Actual review of Hospice On rym

BEST 2017 POST POP ALBUM OF ALL TIME

Yeah, it's shit like that completely undermines your contribution to the dialogue. I get that it's impossible to be totally objective and all, but does that mean that there are no rules and we should just devolve into this mawkish shit?

You clearly didn't understand what I meant so I'll expand alittle.
Music is subjective, therefore the only possible way to review music without sounding like a pretentious dickhead is to use hyperbolic language and personal anecdotes. With the goal of instead of complicately explaining factors that have no meaning to an individual (A melody might sound gorgeous to my ears and horrible to yours) and to instead arm the new listener with the concepts of the album through your own personal experience with the album. With that they can get a rough ideas of what their experience will be when tailored to their own taste.

I understood what you meant perfectly well. Terms like "pretentious dickhead" are used to undermine folks who decide they don't want music discussion to degenerate into a sentimental shitshow and want some semblance of an unbiased dialogue and exchange of ideas. When your reviews are an extension of your blog you miss the point. You can retrofit your personal experiences into a good review, in fact that's pretty much how all reviewers operate. Music reviewing doesn't exist in the extremes of "subjective" and "objective", so insinuating that the pursuit of "total objectivity" is impossible is bullshit. It exists on a gradient and, ideally, you should lean more towards the other end. But most people take the unattainability of an absolute, complete, 100 percent objectivity as license to just do whatever they want. As long as they're taking that prerogative, I exercise the right to think they're inarticulate losers who like the idea of music more than they like music.

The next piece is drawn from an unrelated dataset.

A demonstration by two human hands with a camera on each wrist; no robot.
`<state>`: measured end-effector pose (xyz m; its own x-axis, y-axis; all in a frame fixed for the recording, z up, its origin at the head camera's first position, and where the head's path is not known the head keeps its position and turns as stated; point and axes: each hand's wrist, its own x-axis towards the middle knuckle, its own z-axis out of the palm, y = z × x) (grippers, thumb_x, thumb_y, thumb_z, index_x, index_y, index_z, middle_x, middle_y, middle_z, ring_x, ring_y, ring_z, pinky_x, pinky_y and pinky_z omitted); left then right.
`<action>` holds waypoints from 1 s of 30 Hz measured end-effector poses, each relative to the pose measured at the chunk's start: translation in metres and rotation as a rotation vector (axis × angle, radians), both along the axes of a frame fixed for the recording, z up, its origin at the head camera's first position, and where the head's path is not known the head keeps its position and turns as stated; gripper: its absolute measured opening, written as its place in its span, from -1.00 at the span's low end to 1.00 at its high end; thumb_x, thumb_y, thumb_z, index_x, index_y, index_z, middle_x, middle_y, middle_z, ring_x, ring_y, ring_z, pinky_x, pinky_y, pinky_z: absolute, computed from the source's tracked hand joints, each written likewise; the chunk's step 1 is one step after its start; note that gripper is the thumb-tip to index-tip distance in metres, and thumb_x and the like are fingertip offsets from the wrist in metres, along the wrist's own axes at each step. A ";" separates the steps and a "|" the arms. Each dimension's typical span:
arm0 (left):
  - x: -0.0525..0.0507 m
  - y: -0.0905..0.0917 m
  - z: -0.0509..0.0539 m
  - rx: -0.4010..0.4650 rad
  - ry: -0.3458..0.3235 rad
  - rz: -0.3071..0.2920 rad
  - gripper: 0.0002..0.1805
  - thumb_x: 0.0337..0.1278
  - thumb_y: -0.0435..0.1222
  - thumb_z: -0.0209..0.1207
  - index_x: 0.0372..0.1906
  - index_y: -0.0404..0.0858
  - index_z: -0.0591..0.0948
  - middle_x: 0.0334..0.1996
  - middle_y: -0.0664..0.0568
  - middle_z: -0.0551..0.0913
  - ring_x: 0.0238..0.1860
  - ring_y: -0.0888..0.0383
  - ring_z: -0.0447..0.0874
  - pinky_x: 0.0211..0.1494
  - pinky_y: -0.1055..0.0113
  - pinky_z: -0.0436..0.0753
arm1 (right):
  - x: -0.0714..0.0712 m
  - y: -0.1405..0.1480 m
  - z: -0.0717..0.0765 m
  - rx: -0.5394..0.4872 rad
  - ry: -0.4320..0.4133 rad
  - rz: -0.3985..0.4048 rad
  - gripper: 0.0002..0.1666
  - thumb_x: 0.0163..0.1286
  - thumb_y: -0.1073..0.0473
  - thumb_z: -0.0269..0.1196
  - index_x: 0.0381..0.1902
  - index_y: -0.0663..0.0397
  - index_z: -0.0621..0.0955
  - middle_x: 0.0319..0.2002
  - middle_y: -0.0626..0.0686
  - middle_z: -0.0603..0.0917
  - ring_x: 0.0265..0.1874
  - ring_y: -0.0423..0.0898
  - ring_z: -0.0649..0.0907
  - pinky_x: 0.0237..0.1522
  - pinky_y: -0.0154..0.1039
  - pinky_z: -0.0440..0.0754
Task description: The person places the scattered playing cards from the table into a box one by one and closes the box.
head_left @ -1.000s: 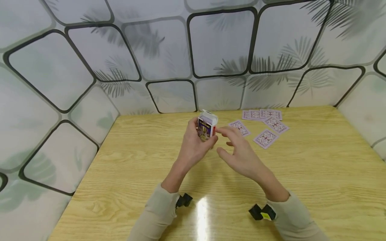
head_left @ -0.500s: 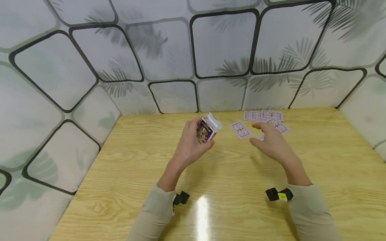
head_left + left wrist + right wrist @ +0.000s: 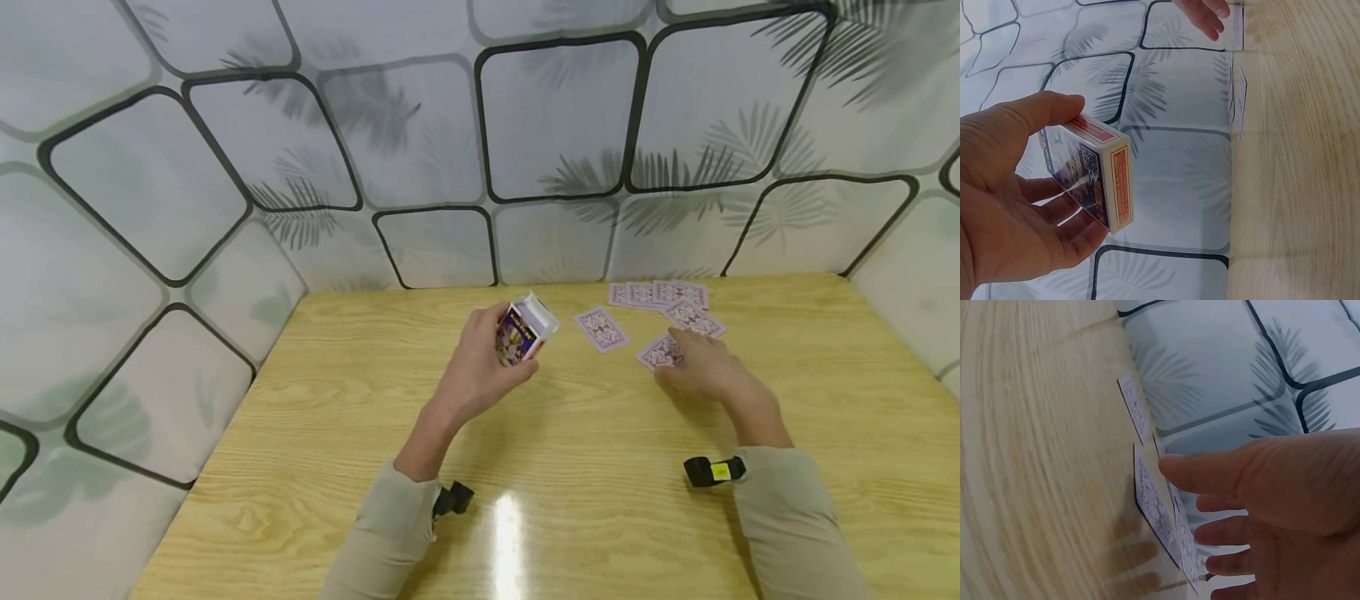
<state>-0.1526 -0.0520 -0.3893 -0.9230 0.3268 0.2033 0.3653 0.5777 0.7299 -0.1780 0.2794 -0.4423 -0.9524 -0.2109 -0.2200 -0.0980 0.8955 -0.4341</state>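
My left hand (image 3: 480, 367) grips a card box (image 3: 517, 335) above the table, its white flap raised; in the left wrist view thumb and fingers hold the box (image 3: 1088, 169) by its edges. On the right, my right hand (image 3: 708, 367) is over the nearest face-down card (image 3: 660, 353), covering part of it. In the right wrist view, the right hand (image 3: 1272, 506) has its thumb and fingers extended beside that card (image 3: 1154, 509); whether they touch it, I cannot tell.
Another face-down card (image 3: 602, 329) lies between the hands. Several overlapping cards (image 3: 645, 294) lie at the table's back edge, and one (image 3: 693, 317) lies just in front of them. A patterned backdrop (image 3: 555, 125) stands behind the wooden table (image 3: 360, 400).
My right hand has moved away from the box, rightward, and down to the nearest card. My left hand has tilted the box to the right and still grips it.
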 end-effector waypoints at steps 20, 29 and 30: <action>0.003 -0.006 -0.001 -0.025 -0.018 0.016 -0.14 0.12 -0.20 0.37 0.47 -0.29 0.24 0.17 -0.16 0.40 -0.03 0.05 0.44 -0.10 0.28 0.59 | 0.006 -0.002 -0.003 -0.009 -0.014 -0.035 -0.55 0.22 0.06 0.38 -0.23 0.42 0.59 -0.32 0.24 0.64 -0.35 0.08 0.57 -0.27 0.03 0.56; -0.001 -0.005 0.002 -0.026 0.006 0.011 -0.15 0.12 -0.19 0.37 0.46 -0.30 0.24 0.17 -0.17 0.41 -0.03 0.06 0.44 -0.11 0.29 0.60 | 0.006 0.003 0.000 -0.022 -0.016 -0.024 -0.17 -0.03 0.14 0.46 0.12 0.53 0.41 -0.06 0.47 0.52 -0.17 0.27 0.52 -0.09 0.20 0.51; -0.001 -0.005 0.003 -0.023 0.008 0.012 -0.15 0.12 -0.19 0.37 0.46 -0.30 0.24 0.17 -0.17 0.41 -0.04 0.05 0.44 -0.12 0.29 0.60 | 0.005 0.004 0.001 -0.027 -0.031 -0.029 -0.09 -0.03 0.14 0.46 0.18 0.54 0.37 -0.01 0.50 0.49 -0.14 0.26 0.50 -0.06 0.22 0.50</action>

So the typical pitchfork writer?

Way to narrow it down OP.

I actually had RYM in mind when I made this thread

>I actually had RYM in mind when I made this thread
I don't care, it's a common trait of even professional music writers.

Too right. Not just Pitchfork, almost all of them. Say what you want about Fantano, he may be prosaic but he doesn't muddy his message up.

But even then when you use "objective" factors like complexity it's completely subjective whether you think it works or not. One man's intricate prog masterpiece is another man's pretentious prog wankfest and there's no objective measure to decide whether elements of an album are good/bad. The best thing you can do is describe the music and have the reader decide if that type of thing interests them or not, because otherwise what you think sounds good holds no objective value.

Right, but you should be able to communicate which side of the prog fence you're on using impartial terms and examining only the traits of the music, as opposed to some irrelevant nonsense about how it helped you through high school. It helped you through high school because the music possessed a set of qualities that appealed to you. Discuss that, that's where the meat is.

>he reviews albums

My least favorite thing is when people will praise a band for having testosterone,or shit on them for lacking it

>he may be prosaic but he doesn't muddy his message up.
He's just as vain as the rest of them, but the extent of his vanity goes more towards talking in front of a camera than into reading some grossly self-indulgent prose.

t. low test cuck

You know what? I'll take it. It's a more tolerable strain of vanity. Gun to my head, I'll take Fantano's reviews over Pitchfork's any day

Don't you think it's a bland way to look at art,to shut off a feminine,or even just a softer style of music as a whole? and testosterone does not really even describe a sound.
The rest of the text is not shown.